Müller-Schwefe: I personally believe that this issue must be addressed at the highest political level. The Federal Ministry of Health and the Federal Joint Committee must take up this matter and vehemently demand adequate care. Otherwise, the inertia and particular interests of the medical specialties will outweigh the need to provide adequate care for pain patients. The Ministry of Health is the supervisory authority for the National Association of Statutory Health Insurance Physicians, and I believe Federal Health Minister Gröhe has an obligation to intervene on behalf of patients. We will only improve patient care if we have adequate points of contact in the form of medical care structures.
You now also offer continuing education courses for pharmacists and physiotherapists. What skills do these professional groups need in dealing with pain?
Müller-Schwefe: The incredibly large market for over-the-counter painkillers – with approximately 150 million packages sold annually – clearly demonstrates that pharmacies are often the first point of contact for pain relief. To optimally fulfill their advisory role, pharmacists therefore require fundamental knowledge of the mechanisms of chronic pain development, as well as effective pharmacological and non-pharmacological strategies. That's why we train pharmacists and their teams and certify them as competence pharmacies. The certification is valid for one year.

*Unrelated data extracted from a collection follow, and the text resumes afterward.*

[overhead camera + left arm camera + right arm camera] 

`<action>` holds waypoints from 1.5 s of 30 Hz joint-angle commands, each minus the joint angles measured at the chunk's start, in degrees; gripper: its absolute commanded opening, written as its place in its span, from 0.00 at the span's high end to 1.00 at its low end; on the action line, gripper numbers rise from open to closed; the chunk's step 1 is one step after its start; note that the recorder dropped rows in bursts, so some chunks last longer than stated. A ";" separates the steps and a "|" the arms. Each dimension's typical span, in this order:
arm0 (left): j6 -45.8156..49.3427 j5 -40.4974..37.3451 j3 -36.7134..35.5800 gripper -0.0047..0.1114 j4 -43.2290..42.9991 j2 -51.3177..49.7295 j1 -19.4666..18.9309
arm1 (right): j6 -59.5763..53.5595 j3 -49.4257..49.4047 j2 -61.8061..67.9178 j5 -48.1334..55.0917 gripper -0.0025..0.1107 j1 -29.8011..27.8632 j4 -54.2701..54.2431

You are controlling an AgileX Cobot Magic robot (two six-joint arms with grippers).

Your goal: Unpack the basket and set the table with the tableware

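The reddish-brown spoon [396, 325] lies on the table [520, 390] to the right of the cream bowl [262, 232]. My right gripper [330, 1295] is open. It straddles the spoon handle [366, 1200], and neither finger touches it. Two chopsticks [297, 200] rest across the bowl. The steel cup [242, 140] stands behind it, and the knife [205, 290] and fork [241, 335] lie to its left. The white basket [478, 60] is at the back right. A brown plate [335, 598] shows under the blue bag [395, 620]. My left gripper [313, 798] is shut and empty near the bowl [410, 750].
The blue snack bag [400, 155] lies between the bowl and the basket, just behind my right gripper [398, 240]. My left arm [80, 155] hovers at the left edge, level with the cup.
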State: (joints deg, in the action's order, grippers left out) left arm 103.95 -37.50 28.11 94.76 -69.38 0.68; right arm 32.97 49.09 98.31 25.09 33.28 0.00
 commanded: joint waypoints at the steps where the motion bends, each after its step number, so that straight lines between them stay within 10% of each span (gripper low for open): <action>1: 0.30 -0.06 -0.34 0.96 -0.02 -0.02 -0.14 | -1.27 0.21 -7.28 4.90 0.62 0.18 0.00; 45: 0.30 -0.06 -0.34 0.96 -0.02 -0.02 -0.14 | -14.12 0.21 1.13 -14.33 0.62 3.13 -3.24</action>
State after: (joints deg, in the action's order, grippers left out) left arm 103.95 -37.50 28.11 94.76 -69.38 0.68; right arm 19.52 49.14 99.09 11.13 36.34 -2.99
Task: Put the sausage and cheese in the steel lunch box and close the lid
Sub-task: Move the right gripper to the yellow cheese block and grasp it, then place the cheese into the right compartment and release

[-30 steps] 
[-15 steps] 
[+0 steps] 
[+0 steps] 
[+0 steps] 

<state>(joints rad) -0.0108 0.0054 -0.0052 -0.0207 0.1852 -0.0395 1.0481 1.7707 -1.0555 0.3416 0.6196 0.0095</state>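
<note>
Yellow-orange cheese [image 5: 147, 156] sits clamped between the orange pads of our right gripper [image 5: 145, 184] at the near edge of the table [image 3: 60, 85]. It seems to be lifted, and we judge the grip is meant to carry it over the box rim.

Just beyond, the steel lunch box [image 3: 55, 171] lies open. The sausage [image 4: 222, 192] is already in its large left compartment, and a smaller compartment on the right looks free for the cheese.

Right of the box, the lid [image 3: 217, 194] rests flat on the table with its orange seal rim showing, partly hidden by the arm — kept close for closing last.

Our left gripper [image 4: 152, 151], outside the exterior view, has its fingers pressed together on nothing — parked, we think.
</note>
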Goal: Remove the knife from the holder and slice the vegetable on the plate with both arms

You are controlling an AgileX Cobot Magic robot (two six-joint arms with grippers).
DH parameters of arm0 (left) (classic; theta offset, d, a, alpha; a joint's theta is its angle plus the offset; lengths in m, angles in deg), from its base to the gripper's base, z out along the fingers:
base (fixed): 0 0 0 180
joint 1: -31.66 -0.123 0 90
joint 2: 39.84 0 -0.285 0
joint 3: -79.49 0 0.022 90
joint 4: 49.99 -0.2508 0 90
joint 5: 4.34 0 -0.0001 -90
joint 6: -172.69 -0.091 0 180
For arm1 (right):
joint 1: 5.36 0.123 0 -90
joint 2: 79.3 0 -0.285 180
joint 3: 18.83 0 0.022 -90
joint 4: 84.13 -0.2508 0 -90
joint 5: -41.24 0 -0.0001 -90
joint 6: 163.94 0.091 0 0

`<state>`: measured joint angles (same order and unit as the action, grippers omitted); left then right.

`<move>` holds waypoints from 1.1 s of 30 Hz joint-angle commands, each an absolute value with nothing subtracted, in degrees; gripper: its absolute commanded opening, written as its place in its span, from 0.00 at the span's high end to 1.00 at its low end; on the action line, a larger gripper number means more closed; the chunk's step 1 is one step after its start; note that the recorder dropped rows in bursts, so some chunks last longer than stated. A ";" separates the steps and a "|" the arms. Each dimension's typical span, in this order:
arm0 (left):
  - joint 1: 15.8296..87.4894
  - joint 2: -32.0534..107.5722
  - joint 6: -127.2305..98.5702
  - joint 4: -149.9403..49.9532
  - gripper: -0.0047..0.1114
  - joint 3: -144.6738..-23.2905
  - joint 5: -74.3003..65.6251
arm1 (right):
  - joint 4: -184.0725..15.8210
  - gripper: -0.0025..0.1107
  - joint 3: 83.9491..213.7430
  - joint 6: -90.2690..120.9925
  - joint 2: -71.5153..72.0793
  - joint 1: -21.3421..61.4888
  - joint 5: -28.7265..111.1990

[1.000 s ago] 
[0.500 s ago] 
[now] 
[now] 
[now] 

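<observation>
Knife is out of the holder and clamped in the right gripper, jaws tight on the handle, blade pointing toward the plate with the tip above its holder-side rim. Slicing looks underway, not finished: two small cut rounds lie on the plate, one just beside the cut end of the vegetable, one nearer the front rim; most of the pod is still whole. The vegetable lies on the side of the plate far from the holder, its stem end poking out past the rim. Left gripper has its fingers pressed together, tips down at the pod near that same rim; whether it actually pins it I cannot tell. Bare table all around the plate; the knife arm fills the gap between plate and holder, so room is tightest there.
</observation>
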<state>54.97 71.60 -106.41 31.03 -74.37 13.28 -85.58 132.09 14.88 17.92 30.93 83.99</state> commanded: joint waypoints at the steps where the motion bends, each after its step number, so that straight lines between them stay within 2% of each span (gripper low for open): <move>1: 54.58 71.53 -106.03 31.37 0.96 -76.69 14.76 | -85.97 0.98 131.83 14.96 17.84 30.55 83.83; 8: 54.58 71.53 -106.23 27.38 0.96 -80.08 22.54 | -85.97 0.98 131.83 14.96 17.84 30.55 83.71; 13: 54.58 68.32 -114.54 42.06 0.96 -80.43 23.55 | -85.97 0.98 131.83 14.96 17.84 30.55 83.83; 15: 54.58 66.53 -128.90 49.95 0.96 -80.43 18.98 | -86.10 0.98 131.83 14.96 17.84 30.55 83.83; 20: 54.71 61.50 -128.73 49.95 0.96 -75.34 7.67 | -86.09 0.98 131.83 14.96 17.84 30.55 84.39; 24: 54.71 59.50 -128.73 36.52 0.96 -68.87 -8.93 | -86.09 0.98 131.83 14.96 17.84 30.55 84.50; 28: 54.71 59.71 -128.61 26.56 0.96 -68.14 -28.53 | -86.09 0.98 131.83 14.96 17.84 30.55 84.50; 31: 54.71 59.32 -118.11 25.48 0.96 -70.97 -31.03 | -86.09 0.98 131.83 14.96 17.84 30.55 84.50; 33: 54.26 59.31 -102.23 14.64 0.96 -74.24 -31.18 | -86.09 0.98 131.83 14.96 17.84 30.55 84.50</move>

Physiotherapists have incredibly close contact with patients suffering from chronic pain. Therefore, it is crucial for this professional group to understand how pain becomes chronic and what factors, including psychological ones, play a role. We train physiotherapists to recognize fear-avoidance strategies and teach them how to help their patients learn techniques they can use to help themselves.
How do you assess the state of palliative care provision? What needs to be done in this area?
Müller-Schwefe: One of the cornerstones of adequate palliative care is appropriate pain management. Here, too, there is still enormous room for improvement, because whether patients find suitable care structures in their final stages of life depends far too much on chance. I'm on the board of an inpatient hospice, and it took us ten years to raise the money to open the hospice. Every year, we have to finance 10 percent of the costs through donations to keep the hospice running. There are significant shortcomings in this area in Germany. For example, we often see that—due to a lack of infrastructure—patients are transferred from hospitals to nursing homes. But these facilities are not equipped to care for patients in their final stages of life with problematic and painful illnesses. This is a catastrophe, but unfortunately, it doesn't happen publicly. Otherwise, there would be a huge outcry, because death and dying affect everyone.
German Society for Pain Medicine (DGS)
The German Pain Society (DGS) is the largest European professional society dedicated to improving the understanding, diagnosis, and treatment of chronic pain, with more than 4,000 members. It is organized nationwide in over 120 regional pain centers, which host interdisciplinary pain conferences. The DGS's primary goal is to improve the care of people with chronic pain. This can only be achieved by establishing algology (the study of pain) as a medical discipline. This includes quality assurance in pain medicine through the establishment of treatment standards and the improvement of basic, advanced, and continuing education in pain diagnostics and pain therapy for physicians of all specialties. The DGS publishes the Pain Therapy Guide, which lists all its members. Together with the German Pain League (Deutsche Schmerzliga e.V.), the DGS organizes the annual German Pain and Palliative Care Day in Frankfurt am Main.